Indeed, for a serious computer crime offense, it is easy to imagine scenarios in which the appropriate sentence exceeds the current maximum. For example, were a criminal to steal a massive database of credit cards, the maximum penalty under section 1030(a)(2) for that crime is five years in prison, even though the United States Sentencing Guidelines might recommend a much higher sentence. In other words, in such situations, a federal judge would be prevented from sentencing a defendant to an appropriate prison term that will assure proper punishment and promote general deterrence.
Under the DOJ proposal, penalties would be increased to that currently provided for those found guilty of their second offense. More on the provisions of the current act here.
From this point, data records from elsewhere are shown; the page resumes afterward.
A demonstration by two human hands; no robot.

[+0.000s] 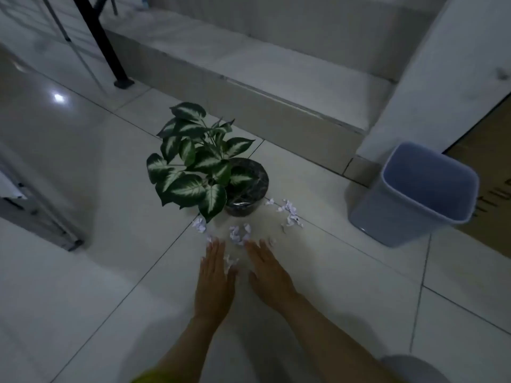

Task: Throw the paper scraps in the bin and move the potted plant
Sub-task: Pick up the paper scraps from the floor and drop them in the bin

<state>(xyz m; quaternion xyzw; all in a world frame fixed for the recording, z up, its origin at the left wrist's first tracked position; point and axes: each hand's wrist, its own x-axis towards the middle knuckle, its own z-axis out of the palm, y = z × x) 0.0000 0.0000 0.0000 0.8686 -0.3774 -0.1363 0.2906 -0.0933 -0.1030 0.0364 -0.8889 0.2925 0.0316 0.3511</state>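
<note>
A potted plant (199, 161) with green and white leaves stands in a dark round pot (249, 189) on the tiled floor. Small white paper scraps (239, 233) lie scattered on the floor in front of the pot, with more scraps (290, 214) to its right. My left hand (214, 277) and my right hand (266, 269) rest flat, palms down, on the floor just short of the scraps, fingers stretched out. A few scraps (230, 260) lie between the two hands. A blue-grey bin (414, 194) stands open at the right, with nothing visible inside it.
A low tiled step (249, 87) runs across behind the plant. A white wall corner (431, 78) rises behind the bin, with a brown door (486, 189) beside it. A black post (110, 51) stands at the back left, and a grey frame (41, 217) sits at the left.
</note>
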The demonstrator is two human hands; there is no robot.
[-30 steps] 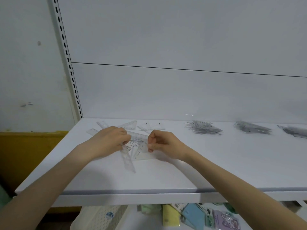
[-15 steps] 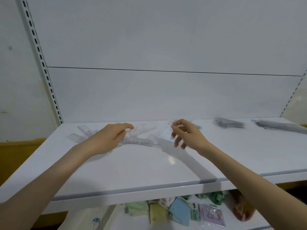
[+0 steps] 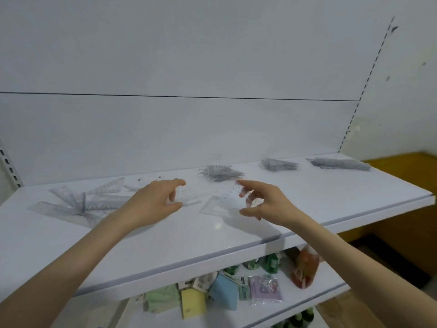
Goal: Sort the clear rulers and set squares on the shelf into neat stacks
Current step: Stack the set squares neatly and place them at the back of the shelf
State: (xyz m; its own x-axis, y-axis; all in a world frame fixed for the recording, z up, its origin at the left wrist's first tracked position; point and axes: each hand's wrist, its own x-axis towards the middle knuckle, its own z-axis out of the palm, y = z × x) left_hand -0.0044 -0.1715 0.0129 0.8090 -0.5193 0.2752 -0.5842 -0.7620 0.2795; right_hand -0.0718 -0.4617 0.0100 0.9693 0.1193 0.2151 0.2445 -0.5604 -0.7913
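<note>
A loose heap of clear rulers and set squares lies on the left part of the white shelf. My left hand hovers just right of the heap, and its index finger and thumb pinch the end of a small clear ruler. My right hand holds a clear set square by its right side, above the shelf's middle. Three sorted stacks sit along the back: one just beyond my right hand, a second, and a third at the far right.
The white back panel rises right behind the stacks. A slotted upright stands at the right end. On the lower shelf lie coloured packets, a blue pouch, and an orange bottle.
My view has swung to the right. My right hand has lifted a set square out of the heap and carried it right. My left hand has come off the heap.
</note>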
While The last thing we need in this country are increased prison penalties, the Stratfor Hack might just be the impetus Congress needs to adopt DOJ's proposal. Here's the latest totals on the data hack, according to Wired:.
860,000 usernames, emails, and md5-hashed passwords; data from 75,000 credit cards, including security codes used for no card present transactions; and over 2.5 million Stratfor emails, internal Stratfor documents from the company’s intranet, and support tickets from it.stratfor.com.
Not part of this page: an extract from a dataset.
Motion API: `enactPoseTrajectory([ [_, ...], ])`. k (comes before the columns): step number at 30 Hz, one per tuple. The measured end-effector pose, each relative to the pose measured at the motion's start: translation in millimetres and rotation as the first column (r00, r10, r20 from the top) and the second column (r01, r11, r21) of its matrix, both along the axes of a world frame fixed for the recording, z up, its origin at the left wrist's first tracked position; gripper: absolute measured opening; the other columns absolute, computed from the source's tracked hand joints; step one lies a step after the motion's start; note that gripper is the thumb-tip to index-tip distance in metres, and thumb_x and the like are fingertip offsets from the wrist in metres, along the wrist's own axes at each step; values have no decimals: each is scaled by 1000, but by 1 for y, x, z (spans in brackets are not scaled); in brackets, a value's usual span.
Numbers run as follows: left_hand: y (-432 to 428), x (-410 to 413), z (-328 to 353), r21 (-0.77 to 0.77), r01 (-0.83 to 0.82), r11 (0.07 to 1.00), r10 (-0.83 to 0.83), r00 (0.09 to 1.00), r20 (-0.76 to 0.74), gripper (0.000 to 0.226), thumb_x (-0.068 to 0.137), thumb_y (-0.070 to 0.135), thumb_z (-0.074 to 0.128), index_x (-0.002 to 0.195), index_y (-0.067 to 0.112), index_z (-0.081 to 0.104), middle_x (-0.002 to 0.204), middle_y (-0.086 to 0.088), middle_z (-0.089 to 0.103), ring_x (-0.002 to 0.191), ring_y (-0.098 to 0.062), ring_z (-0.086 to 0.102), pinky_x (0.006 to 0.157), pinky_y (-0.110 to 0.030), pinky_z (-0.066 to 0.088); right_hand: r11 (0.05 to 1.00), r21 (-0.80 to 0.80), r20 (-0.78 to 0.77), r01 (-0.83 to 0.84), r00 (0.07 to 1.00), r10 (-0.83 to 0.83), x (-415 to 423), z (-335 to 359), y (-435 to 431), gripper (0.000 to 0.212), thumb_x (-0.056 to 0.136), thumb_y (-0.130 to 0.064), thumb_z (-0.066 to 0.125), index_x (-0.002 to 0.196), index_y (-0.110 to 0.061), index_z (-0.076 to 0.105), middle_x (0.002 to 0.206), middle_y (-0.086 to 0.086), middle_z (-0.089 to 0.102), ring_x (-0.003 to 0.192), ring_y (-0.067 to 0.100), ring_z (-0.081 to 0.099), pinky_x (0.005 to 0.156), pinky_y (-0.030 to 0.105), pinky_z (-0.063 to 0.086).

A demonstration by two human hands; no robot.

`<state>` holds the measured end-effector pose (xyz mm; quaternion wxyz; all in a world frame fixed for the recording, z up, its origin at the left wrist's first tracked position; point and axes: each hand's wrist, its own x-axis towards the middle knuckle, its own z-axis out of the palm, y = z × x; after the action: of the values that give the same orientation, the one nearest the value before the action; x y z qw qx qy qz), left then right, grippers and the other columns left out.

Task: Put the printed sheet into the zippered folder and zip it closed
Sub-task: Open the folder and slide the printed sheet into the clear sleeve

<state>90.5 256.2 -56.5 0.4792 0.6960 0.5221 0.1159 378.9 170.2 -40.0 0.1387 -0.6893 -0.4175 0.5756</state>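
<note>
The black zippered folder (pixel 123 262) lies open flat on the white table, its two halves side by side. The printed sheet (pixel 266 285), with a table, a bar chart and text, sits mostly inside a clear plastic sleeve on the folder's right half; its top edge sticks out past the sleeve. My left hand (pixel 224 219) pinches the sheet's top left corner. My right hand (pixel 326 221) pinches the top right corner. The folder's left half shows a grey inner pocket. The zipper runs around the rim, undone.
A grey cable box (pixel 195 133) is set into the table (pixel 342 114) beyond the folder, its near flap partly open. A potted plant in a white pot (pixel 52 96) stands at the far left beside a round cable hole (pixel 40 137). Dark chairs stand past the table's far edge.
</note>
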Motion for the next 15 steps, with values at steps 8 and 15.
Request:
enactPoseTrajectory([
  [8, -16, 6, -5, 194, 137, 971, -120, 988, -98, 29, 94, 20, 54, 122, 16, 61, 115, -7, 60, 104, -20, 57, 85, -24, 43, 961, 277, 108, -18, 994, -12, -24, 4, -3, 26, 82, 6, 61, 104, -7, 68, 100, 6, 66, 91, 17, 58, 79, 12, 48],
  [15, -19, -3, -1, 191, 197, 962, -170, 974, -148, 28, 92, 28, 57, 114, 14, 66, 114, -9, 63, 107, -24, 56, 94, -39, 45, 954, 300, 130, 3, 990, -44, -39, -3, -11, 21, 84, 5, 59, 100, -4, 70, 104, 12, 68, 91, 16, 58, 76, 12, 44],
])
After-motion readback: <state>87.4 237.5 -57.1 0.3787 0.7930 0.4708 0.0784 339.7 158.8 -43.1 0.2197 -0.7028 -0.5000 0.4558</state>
There undoubtedly will be indictments from the Stratfor attack. It won't be the amorphous groups Anonymous, Antisec or Lulzsec that are indicted, it will be individuals who can be linked to the hacking effort, regardless of their affiliation. While Barrett Brown just tweeted he's received info that Homeland Security has made him a target, he still doesn't sound worried. While I can only guess based upon what he writes, it doesn't sound to me like he was involved in the attack -- only that he is inserting himself into events after the fact. If so, he's more likely to face a subpoena than an Indictment. While he can assert his 5th Amendment privilege to a subpoena, he'll lose that right if they decide to immunize him. If he's immunized and refuses to talk and name names, he'll face jail for the remainder of the grand jury's term. That's nothing to sneeze at, ask Susan McDougal.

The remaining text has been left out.